I think I read years ago that the design accounts for media such as tape or optical disks that are write once or at least very slow to go back to the start, along with the complexity of figuring out how much space must be left on such systems. I believe the format also allows for spanning multiple physical disks as a multi part archive.
travistrue said:
Although I do find that interesting that the ZIP format puts the index information last instead of at the beginning of the file because read scenarios will be more common, if not, even more common than write scenarios.
Even if reading is expected to be common, I think really it's just a slightly more complex but of programming to read (probably more than made up for by the easier programming to write). Other than maybe on tape (where I guess you lose half the time with any format) I don't think reading blocks from the end has a significant penalty, and in practice most of the time will be spent reading and decompressing the actual entries.
The local headers I am less sure on the reason given. One thing that comes to mind is they allow for a good degree of data recovery of otherwise intact data if the central directory at the end is lost or damaged.
travistrue said:
Are there any known archive formats that can be written to in parallel? Maybe that could help with the large file sizes. I'm not sure how (or if) that could work in a practical sense.
I can't think of one. It's the sort of thing filesystems and databases do, generally by having a lot of extra space to play with as they don't try and compact everything as much as possible.

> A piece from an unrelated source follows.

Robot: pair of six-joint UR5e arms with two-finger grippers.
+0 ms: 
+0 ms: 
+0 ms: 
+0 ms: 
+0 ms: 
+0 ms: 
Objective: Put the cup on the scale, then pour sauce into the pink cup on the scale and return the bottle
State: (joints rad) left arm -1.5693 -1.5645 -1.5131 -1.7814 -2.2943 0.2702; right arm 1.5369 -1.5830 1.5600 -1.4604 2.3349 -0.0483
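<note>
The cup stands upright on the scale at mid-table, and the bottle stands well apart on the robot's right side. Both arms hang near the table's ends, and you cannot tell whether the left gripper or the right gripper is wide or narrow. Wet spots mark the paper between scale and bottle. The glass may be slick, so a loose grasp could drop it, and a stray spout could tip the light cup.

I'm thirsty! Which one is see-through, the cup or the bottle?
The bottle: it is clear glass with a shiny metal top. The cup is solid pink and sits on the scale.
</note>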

At best if you write blocks from multiple “streams” as they come while you might get good “sequential” write performance, you will horribly fragment the contents which would be a massive impact on reading single files back out, and at best make efficiently extracting the entire archive difficult.
More practically, there are compression algorithms that can use multiple threads, or you could maybe make use of the large amounts of RAM. Maybe something only for SSD's would be possible due to the lower read seek penalties, and buffering multiple commands, but never seen anything.